Sensor fusion reduces the impact of stuff like GPS jamming, but certainly doesn’t eliminate it. The over all system will be less accurate with fewer inputs, and if you’re the one faced with a high speed missile flying at you, I suspect you’ll take every edge you can get, regardless of how small the impact might be.
[1] https://en.m.wikipedia.org/wiki/Error_analysis_for_the_Globa...
US ICBMs and submarine-launched ballistic missiles use a combination of inertial and celestial navigation: in space of course there are no clouds to obscure the stars:
https://en.wikipedia.org/wiki/Celestial_navigation#:~:text=I...
Not to mention, if you're designing a cruise missile, you're not that bother about how your navigation system might interfere with other aircraft, or ground systems in the area. I doubt having thousands of planes flying around shooting radar straight down at the ground would work particularly well.
We did this to trial some new (at the time) surveying equipment when the primary equipment was optical. It would save time for really long measurements through the forest and mountainous terrain .

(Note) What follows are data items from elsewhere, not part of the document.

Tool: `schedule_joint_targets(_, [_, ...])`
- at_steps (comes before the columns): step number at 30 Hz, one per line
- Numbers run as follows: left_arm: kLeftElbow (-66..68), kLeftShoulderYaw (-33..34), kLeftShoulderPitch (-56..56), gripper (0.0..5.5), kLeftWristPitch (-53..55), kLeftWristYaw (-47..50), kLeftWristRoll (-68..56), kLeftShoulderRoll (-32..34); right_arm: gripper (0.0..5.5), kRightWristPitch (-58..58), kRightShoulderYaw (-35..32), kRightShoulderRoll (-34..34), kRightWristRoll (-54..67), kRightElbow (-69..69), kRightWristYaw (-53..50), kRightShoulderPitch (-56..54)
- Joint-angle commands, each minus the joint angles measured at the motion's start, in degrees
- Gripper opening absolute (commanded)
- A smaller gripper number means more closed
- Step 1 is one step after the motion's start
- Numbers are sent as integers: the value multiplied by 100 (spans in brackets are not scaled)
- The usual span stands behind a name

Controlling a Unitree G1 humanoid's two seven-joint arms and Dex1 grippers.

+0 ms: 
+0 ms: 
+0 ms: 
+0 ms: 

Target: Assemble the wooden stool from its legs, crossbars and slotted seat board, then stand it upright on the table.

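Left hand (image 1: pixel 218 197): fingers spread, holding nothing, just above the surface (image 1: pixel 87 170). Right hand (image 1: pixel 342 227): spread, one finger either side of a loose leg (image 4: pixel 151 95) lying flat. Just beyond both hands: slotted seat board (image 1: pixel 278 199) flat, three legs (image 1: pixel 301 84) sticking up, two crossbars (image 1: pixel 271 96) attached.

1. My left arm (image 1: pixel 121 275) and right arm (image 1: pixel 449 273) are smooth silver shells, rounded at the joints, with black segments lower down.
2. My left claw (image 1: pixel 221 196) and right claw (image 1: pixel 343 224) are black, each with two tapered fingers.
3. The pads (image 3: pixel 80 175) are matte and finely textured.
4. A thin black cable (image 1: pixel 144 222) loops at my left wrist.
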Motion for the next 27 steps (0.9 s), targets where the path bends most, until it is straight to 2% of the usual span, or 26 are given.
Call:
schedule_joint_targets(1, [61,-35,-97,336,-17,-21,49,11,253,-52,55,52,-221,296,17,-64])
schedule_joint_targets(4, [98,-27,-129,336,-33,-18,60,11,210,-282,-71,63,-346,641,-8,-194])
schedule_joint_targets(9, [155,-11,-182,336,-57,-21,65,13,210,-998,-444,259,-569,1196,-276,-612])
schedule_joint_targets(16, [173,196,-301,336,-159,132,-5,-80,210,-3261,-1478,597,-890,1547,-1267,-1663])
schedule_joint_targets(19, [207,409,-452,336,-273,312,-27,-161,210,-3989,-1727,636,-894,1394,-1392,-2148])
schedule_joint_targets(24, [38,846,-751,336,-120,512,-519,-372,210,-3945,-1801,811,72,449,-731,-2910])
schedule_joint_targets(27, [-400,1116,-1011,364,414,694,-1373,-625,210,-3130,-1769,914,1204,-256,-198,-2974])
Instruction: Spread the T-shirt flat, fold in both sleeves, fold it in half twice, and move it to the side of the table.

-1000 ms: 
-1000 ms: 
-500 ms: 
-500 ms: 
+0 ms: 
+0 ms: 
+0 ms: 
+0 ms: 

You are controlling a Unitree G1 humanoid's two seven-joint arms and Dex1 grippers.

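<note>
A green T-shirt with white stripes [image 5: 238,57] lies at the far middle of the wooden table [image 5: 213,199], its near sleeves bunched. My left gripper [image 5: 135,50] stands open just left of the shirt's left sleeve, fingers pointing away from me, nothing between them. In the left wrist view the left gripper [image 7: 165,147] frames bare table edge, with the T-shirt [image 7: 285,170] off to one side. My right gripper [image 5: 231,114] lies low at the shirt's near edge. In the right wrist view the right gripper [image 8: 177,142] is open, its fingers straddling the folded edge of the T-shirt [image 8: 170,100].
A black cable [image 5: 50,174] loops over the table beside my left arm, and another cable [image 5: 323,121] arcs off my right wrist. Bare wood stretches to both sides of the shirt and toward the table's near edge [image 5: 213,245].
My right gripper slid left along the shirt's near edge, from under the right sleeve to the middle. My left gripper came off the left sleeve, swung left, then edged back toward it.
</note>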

Getting correction data from a node a few dozen kilometers away isn't quite as good as having your own fixed base station a stone's throw away, but it's way more convenient and for a lot of applications plenty accurate.
There are rules about GPS hardware that say that they should cease working above certain speeds and altitudes for guided missile purposes. But that is a firmware issue. I’m sure the Iranians have figured that out if the are even using off the shelf hardware.
But would Iranian missiles even use GPS? Isn't accuracy limited for civilian use for precisely this reason?